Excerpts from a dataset
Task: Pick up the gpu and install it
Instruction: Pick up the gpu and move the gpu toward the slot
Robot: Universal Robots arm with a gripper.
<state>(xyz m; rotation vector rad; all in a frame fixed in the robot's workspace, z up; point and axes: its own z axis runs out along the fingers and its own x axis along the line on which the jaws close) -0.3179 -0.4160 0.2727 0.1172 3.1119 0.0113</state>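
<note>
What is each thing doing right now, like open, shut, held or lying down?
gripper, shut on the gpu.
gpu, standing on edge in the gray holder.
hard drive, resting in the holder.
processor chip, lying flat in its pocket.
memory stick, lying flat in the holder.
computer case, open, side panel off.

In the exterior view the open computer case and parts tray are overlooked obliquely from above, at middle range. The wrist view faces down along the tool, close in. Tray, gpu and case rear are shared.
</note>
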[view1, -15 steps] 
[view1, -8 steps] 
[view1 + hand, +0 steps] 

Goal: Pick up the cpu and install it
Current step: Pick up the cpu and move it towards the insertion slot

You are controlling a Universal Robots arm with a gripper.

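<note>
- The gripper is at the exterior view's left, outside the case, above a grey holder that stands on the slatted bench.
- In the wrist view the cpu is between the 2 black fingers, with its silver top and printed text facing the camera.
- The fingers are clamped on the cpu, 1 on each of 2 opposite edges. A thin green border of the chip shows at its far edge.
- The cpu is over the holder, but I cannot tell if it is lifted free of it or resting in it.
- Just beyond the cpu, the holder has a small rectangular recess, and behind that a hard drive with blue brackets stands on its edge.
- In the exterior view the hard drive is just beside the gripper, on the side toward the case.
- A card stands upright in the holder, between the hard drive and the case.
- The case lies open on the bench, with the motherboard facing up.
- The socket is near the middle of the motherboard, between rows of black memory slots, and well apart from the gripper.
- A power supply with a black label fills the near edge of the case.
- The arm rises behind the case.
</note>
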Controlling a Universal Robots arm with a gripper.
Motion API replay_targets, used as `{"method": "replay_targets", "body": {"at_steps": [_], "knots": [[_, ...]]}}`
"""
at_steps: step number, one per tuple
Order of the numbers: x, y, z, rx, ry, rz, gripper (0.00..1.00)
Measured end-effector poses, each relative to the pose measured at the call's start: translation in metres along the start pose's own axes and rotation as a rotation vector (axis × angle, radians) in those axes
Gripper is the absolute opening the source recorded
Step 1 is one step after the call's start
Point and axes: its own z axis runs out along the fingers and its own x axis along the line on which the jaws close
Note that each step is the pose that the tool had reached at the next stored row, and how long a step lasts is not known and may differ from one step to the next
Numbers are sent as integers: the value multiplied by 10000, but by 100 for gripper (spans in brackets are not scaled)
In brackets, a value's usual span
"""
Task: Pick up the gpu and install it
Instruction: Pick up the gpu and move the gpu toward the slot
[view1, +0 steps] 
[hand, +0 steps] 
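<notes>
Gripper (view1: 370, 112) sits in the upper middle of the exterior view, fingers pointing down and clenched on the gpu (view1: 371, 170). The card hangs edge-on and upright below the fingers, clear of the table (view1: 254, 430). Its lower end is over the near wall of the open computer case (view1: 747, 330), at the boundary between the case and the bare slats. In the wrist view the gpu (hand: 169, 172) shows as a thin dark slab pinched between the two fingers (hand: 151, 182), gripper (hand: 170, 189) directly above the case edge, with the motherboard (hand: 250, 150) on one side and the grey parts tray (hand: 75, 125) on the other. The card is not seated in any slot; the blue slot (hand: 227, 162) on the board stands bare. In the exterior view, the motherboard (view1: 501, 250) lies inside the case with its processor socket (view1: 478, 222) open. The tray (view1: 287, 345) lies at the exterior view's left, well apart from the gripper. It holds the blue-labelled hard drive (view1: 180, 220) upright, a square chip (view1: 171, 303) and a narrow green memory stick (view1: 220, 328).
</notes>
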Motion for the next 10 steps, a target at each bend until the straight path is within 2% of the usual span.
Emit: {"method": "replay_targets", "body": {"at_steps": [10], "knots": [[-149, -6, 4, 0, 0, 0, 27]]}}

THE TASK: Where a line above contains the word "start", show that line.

RESPONSE TO THE EXERCISE:
Measured end-effector poses, each relative to the pose measured at the call's start: translation in metres along the start pose's own axes and rotation as a rotation vector (axis × angle, radians) in those axes
Step 1 is one step after the call's start

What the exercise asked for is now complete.